=== What you should do ===
All that is needed is each line of the entries holding the word "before", copied as it stands.

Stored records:
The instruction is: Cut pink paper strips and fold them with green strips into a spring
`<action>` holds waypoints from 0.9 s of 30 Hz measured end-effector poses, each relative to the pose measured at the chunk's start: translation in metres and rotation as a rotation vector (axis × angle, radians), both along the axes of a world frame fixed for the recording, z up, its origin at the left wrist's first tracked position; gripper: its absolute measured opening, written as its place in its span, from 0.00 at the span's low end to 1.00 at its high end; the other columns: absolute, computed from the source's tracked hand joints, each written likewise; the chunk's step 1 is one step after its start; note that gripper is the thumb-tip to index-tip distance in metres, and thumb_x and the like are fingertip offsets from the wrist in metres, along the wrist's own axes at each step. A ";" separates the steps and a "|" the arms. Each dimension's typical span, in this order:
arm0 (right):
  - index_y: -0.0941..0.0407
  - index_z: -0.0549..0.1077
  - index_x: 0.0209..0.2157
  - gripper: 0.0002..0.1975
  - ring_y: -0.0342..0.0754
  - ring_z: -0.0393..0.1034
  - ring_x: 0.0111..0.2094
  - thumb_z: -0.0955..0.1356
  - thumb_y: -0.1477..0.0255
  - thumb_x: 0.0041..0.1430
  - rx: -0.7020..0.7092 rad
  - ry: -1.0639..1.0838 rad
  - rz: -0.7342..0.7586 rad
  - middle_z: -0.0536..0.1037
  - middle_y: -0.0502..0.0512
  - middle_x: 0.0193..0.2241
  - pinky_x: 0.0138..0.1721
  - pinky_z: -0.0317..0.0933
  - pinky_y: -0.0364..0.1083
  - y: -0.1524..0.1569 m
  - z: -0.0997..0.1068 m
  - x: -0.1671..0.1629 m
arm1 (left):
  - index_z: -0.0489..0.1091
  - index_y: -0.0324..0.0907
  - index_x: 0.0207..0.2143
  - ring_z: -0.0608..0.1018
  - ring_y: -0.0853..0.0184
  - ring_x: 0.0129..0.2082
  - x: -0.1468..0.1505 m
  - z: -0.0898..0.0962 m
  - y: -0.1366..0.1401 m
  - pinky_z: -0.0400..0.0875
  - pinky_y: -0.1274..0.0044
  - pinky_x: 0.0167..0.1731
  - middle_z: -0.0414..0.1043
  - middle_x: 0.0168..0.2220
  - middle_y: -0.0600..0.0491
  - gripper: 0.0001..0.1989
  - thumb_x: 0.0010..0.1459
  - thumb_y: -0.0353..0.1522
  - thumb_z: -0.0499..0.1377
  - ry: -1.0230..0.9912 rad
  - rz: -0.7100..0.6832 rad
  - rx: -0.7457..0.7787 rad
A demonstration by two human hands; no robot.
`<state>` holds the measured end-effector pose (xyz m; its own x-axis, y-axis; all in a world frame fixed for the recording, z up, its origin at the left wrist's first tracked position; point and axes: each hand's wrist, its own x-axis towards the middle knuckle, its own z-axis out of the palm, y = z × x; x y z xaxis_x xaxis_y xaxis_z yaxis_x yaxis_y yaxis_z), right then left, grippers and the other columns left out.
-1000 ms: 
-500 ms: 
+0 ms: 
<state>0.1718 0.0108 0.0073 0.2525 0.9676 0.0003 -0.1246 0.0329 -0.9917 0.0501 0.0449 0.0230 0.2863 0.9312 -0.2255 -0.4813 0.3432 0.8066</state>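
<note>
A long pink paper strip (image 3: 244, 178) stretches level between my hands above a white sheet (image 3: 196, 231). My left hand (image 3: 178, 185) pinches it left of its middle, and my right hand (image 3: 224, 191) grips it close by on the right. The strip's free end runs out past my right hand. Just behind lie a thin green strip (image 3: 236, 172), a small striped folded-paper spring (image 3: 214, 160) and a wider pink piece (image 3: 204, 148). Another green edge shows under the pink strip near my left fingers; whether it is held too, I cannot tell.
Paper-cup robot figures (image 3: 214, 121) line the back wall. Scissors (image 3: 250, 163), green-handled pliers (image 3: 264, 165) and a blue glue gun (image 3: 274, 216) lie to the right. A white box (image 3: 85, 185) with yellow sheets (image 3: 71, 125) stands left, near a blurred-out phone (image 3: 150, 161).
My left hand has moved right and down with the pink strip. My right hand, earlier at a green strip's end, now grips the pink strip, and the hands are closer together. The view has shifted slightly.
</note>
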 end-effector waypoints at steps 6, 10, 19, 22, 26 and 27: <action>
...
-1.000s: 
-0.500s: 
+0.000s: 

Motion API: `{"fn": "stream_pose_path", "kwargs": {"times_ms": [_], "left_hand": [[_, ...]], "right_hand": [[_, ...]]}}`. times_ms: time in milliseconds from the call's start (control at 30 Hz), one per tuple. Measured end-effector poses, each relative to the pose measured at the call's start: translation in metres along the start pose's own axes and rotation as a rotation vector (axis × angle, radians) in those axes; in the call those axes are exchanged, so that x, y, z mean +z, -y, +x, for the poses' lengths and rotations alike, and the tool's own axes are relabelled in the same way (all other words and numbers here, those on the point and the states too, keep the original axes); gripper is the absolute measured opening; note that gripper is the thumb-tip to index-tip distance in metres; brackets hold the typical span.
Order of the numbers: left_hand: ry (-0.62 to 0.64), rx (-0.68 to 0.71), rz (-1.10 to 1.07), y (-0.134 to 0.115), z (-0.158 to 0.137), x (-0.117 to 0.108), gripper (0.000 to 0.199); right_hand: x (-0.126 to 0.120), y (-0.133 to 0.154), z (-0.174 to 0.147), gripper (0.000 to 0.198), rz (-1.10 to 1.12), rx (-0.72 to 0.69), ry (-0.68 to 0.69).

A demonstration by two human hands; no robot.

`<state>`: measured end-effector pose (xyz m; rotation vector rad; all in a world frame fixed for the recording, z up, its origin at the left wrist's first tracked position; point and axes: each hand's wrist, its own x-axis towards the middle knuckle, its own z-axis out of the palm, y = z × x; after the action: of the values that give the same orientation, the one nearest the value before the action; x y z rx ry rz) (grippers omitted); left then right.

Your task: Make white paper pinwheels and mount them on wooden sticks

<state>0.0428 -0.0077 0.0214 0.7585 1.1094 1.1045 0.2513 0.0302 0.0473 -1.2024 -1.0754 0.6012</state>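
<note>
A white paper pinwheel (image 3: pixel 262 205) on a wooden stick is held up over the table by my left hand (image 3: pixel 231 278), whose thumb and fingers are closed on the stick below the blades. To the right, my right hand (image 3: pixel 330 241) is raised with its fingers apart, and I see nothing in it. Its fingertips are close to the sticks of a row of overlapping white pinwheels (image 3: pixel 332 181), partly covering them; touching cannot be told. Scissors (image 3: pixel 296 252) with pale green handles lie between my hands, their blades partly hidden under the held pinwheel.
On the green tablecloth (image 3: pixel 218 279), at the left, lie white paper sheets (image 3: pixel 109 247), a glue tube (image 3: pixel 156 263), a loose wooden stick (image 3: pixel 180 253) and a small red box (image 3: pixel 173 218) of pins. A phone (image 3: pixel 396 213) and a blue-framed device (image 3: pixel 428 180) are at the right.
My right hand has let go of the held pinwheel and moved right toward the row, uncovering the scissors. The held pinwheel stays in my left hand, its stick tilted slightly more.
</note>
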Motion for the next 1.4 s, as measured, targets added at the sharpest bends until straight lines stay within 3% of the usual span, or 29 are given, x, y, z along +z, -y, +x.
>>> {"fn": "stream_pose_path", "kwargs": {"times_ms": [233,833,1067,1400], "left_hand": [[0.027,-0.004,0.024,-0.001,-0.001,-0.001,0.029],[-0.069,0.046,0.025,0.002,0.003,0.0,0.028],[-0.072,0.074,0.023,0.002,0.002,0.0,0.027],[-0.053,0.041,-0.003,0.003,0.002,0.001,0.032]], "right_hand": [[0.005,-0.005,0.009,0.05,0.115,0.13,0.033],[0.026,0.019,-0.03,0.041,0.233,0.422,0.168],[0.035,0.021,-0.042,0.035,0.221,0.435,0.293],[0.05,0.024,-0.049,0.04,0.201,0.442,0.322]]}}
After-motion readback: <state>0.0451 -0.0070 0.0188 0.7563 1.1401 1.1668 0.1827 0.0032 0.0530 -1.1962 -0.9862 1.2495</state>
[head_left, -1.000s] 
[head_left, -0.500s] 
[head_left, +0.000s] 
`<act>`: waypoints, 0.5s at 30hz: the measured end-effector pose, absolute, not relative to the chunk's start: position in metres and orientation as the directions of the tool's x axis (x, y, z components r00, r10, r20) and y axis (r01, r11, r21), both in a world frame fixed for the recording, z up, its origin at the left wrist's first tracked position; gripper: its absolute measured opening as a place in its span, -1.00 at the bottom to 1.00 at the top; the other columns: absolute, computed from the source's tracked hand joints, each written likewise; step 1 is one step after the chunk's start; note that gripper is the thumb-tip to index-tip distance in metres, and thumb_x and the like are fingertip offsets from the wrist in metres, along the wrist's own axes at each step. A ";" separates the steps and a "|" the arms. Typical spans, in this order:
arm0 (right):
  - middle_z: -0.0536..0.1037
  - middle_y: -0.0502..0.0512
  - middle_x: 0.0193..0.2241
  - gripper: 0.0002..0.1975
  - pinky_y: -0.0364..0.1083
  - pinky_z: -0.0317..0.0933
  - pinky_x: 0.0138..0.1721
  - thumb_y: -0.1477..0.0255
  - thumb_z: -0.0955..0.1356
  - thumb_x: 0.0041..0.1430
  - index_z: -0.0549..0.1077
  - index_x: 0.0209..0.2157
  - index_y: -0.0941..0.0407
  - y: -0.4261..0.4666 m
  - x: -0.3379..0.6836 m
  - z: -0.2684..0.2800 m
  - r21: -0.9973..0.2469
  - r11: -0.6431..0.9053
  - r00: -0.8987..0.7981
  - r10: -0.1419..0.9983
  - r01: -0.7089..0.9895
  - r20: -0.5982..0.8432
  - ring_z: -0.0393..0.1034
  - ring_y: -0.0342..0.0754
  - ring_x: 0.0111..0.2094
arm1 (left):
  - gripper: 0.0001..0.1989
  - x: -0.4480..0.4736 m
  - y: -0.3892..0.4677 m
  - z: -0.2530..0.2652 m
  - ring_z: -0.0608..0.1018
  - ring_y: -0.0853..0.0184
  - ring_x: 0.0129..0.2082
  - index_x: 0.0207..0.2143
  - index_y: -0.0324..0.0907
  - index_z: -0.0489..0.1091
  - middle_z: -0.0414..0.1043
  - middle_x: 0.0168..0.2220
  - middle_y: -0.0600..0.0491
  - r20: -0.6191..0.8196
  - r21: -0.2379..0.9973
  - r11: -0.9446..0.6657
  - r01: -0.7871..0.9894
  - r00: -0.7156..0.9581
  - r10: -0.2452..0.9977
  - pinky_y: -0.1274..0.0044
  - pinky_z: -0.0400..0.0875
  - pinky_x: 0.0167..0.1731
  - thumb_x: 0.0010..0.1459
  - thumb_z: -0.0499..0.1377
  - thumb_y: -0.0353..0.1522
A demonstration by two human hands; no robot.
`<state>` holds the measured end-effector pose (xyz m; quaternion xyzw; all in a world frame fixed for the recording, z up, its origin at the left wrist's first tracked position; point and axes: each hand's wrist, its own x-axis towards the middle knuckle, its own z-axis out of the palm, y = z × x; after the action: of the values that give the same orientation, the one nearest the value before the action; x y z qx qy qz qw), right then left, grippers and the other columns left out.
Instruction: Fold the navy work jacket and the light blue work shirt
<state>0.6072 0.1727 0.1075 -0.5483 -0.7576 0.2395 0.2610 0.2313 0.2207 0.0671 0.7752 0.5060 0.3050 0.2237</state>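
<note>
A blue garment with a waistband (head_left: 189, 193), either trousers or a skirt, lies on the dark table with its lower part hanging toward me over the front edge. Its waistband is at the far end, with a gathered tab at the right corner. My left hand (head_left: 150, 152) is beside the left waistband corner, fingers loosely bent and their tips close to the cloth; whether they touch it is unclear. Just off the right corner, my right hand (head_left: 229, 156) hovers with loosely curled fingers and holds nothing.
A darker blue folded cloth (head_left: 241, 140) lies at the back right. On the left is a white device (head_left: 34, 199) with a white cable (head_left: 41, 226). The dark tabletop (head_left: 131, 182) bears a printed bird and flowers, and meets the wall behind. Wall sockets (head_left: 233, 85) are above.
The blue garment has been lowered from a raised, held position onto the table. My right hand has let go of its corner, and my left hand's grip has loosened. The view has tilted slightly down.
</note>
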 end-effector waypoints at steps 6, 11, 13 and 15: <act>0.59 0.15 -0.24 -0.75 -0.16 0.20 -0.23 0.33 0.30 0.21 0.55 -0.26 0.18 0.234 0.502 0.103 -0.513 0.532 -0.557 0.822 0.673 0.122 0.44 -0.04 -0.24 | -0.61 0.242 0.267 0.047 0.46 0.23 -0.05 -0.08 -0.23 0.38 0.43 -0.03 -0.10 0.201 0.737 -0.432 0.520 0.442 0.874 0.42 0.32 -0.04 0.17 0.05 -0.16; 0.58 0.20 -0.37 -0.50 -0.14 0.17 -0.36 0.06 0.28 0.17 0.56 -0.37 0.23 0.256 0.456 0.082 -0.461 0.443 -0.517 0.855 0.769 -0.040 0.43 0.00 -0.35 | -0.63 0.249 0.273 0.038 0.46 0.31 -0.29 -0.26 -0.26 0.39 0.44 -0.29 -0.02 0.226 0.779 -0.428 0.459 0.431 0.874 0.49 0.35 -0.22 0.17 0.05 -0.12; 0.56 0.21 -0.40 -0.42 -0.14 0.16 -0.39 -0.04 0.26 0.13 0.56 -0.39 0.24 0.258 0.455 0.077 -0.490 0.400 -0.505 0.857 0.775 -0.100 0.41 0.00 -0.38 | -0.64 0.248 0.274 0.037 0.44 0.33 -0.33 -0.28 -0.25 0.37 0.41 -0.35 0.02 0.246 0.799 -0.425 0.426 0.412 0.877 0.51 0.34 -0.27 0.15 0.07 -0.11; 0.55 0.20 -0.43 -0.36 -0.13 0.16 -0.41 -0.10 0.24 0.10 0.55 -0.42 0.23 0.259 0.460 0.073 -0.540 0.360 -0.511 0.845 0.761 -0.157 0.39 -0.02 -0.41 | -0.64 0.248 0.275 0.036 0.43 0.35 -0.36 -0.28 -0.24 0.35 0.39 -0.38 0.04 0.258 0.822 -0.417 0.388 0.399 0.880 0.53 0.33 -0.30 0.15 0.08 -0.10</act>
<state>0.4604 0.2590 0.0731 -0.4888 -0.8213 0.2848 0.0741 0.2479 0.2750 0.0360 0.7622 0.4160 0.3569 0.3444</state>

=== The completed task ===
`<state>`: measured end-effector pose (xyz m; rotation vector rad; all in a world frame fixed for the recording, z up, its origin at the left wrist's first tracked position; point and axes: each hand's wrist, its own x-axis towards the middle knuckle, its own z-axis out of the palm, y = z × x; after the action: of the values that give the same orientation, the one nearest the value before the action; x y z rx ry rz) (grippers omitted); left then right.
`<state>` holds the measured end-effector pose (xyz m; quaternion xyzw; all in a world frame fixed for the recording, z up, its origin at the left wrist's first tracked position; point and axes: each hand's wrist, its own x-axis towards the middle knuckle, its own z-axis out of the palm, y = z × x; after the action: of the values that give the same orientation, the one nearest the value before the action; x y z qx qy qz qw), right then left, grippers and the other columns left out.

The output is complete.